Even having very limited coverage — such as a program in Medicaid that covers only family planning services such as birth control — would disqualify a patient, said Smith. Another disqualification would be the purchase of one of the limited coverage plans touted by the administration that don’t cover all the same services an ACA plan would include.

The second hurdle: COVID-19 must be the primary diagnosis.

“If someone with a heart attack comes in and it turns out COVID is also involved — or could have even been the trigger,” the provider might not be eligible for reimbursement, said Jack Hoadley, a research professor emeritus at Georgetown University.

Another common example, Smith said, is a patient with COVID-19 who develops sepsis, a life-threatening blood infection. Under long-standing coding and billing rules, sepsis would be the primary diagnosis, making any coronavirus-related patient care ineligible under the provider relief program.

Our Ruling

The Trump administration did implement a program to reimburse medical providers for testing and treatment of some uninsured patients, tapping into funding allocated by Congress.

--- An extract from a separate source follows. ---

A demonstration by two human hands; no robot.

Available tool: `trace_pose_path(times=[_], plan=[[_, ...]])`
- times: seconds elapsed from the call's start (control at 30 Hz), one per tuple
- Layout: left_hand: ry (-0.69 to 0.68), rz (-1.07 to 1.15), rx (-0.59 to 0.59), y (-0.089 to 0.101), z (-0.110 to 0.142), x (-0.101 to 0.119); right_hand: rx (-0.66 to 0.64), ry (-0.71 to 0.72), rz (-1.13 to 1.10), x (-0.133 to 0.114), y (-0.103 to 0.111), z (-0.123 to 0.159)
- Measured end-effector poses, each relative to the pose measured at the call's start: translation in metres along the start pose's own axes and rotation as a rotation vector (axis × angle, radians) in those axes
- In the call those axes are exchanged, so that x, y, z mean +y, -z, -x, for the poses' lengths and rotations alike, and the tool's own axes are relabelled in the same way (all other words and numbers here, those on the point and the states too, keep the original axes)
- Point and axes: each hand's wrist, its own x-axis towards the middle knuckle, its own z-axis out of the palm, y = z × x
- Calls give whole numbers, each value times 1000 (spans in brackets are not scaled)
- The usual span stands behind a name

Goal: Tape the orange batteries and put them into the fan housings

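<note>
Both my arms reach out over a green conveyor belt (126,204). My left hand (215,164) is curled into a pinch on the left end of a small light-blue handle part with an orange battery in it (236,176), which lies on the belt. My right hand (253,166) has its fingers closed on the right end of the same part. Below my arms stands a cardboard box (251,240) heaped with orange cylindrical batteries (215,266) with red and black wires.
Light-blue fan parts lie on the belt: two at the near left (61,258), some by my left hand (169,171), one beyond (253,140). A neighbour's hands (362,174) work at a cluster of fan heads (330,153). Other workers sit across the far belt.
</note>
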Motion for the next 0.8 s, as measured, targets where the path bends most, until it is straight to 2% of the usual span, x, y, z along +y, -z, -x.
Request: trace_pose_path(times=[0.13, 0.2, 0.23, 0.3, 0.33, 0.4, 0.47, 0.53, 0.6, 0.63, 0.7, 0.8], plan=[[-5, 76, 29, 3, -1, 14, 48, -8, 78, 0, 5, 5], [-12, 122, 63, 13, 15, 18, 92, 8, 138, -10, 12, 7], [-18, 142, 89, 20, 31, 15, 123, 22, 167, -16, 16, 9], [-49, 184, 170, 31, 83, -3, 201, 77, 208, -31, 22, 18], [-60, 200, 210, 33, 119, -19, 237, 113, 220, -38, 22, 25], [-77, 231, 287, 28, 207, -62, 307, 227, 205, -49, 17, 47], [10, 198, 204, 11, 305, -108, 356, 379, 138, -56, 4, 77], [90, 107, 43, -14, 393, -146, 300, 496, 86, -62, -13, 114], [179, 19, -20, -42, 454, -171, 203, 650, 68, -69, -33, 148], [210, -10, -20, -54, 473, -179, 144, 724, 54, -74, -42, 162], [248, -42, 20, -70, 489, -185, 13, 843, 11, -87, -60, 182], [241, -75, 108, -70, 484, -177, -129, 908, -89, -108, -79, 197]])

Whether — and to what extent — the measure improved “coverage access” to care is hard to determine. The fund has paid out more than $1 billion so far.

The administration chose this route, which experts said was an incomplete fix, over following some states’ lead in allowing a special enrollment period on the federal marketplace, which would have enabled people without health insurance to buy more comprehensive coverage. Meanwhile, the program has not been publicized and has confusing eligibility rules — both of which have led to speculation that it is not being used as widely as possible.

The administration’s program appears to provide narrow financial assistance for COVID-related health care costs. But patients who fall through the cracks may find themselves facing substantial bills.

We rate this statement as Mostly True.